いつも当ブログをご覧いただき有難うございます。このブログの誕生日は2016年5月9日で、昨日が誕生日でした。つまり、昨日で満9歳になりました。

 

9歳と言っても、身長が伸びたわけでもないのであまり実感はなく、最近では記事数も数えなくなってしまいました(笑)。でも、長いこと続けてこれたのも、あなたがこうして読んでくれているからです。改めて御礼申し上げます。そして、これからもどうぞよろしくお願いいたします。

 

このブログは水戸済生会の研修を知ってもらうために始めたものですが、疾患のことや病棟で遭遇した問題、迷ったことなどを、編集長だけでなく研修医やいろいろな先生が記事にしてきました。
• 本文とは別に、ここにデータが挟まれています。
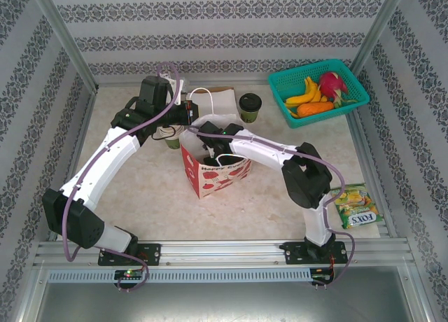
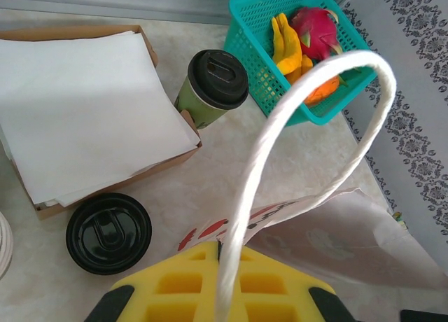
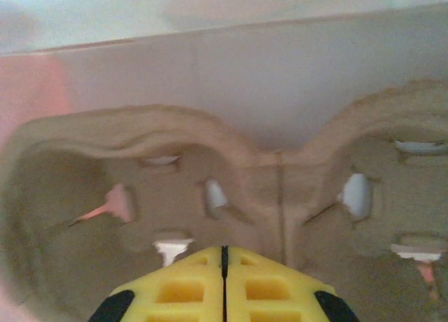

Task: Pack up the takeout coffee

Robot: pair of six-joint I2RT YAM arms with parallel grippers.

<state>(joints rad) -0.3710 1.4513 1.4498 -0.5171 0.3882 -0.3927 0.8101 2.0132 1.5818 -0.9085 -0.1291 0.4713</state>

なので、最近では病棟で困った時にこのブログを検索すると何かの答えやヒントが出てくると言って使ってくれている人がいました。編集長としては大変うれしいことです♪

 

そしてこのブログでは、学会発表するほどではないけど印象に残った症例や、今後も使える知識などを、自分の後輩や一緒に仕事する看護師さんたちに説明するような感じで研修医に書いてもらっています。研修医がブログという形でアウトプットすることは、結局のところ自分のインプットになるので、そこを狙っています。

 

でも、それ以外に思いもよらぬ効果もありました。それは少し前のことですが、研修医が書いた疾患の解説記事を読んだ一般の方から、わざわざ連絡をいただいことがありました。その疾患をお持ちの遠方にお住まいの方でしたが、記事に温かみが感じられたので当院を受診したいという趣旨の連絡でした。

 

確かにその記事は疾患について分かりやすく書いてありましたが、特別なことは書いていません。でも、その研修医が担当した患者さんのことを思い浮かべながら記事を書いていたので温かみが感じられたのかもしれません。こんな形でご連絡をいただき、編集長的にはとても感激したエピソードでした。

 

そんなわけで、これからも当院の研修をもっと知ってもらい、なおかつ、あなたに役立つ内容をお伝えできるように、このブログを続けていますので引き続きご愛読をお願いいたします。